Angkasa menggeleng. “Gue enggak lagi pengen,” ujarnya pendek, suaranya berat, nyaris seperti bisikan orang yang habis kehilangan sesuatu.

Dika menyipitkan mata, mengamati wajah Angkasa dengan serius. “Eh, muka lo ... mengapa kayak begitu, Bro? Pipi lo ... merah banget.” Ia mendekat, nadanya berubah. “Lo habis ditampar, ya?”

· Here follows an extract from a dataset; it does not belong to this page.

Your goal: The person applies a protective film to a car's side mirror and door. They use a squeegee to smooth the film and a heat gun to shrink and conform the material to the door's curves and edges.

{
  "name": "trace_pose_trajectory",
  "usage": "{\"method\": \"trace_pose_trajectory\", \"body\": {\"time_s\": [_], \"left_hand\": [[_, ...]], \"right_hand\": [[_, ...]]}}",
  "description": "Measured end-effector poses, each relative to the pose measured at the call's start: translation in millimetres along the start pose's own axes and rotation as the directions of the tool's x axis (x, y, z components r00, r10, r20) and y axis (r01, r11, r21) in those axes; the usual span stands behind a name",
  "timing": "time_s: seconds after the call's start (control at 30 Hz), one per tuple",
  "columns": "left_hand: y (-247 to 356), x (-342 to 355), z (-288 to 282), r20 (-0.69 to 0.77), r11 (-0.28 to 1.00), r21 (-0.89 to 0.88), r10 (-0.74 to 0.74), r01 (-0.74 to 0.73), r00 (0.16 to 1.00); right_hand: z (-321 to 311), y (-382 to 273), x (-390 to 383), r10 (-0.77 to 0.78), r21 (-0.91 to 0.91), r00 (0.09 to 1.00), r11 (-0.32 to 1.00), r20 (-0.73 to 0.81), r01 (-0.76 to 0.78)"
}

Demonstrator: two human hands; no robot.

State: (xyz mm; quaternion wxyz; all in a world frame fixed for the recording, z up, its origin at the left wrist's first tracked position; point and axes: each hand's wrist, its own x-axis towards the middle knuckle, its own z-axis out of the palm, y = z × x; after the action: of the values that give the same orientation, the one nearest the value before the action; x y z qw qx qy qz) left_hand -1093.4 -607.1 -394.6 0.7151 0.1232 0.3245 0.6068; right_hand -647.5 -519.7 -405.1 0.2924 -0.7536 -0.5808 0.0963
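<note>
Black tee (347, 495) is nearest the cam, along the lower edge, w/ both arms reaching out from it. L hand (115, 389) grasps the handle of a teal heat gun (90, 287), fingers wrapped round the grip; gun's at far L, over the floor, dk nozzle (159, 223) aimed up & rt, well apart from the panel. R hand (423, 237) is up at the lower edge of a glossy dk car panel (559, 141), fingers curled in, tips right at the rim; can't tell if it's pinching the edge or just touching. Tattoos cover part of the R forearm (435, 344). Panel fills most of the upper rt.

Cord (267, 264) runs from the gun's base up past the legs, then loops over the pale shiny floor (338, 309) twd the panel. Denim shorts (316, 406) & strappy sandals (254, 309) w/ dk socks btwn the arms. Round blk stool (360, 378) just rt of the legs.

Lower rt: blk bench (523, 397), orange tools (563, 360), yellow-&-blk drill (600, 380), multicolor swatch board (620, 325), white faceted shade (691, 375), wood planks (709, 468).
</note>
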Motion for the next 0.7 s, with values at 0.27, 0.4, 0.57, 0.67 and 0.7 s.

Budi, yang sejak tadi hanya menggoyang-goyangkan botol teh di tangannya, langsung membeku. Tatapannya berubah jadi tajam, penuh bara. “Siapa yang berani menyentuh lo?” suaranya dingin, tapi setiap katanya mengandung amarah yang ditahan.

Angkasa diam sejenak. Matanya menatap kosong ke jalanan, seolah mencari jawaban yang tidak pernah ada. Lalu, dengan suara rendah yang nyaris retak, ia menjawab, “Pak Dedi ... Kesiswaan. Gue ditampar dia tadi, di Ruang Kesiswaan.”

Keheningan langsung menggantung di udara. Bahkan suara motor yang melintas di kejauhan pun terdengar seolah dekat telinga. Wajah Tio mengeras. Dika memaki pelan di bawah napas. Budi mengepalkan tangan di atas pahanya.

“Pak Dedi?” ulang Nova lirih, nyaris tak percaya. “Dia nampar lo? Brengsek! Berani-beraninya dia.”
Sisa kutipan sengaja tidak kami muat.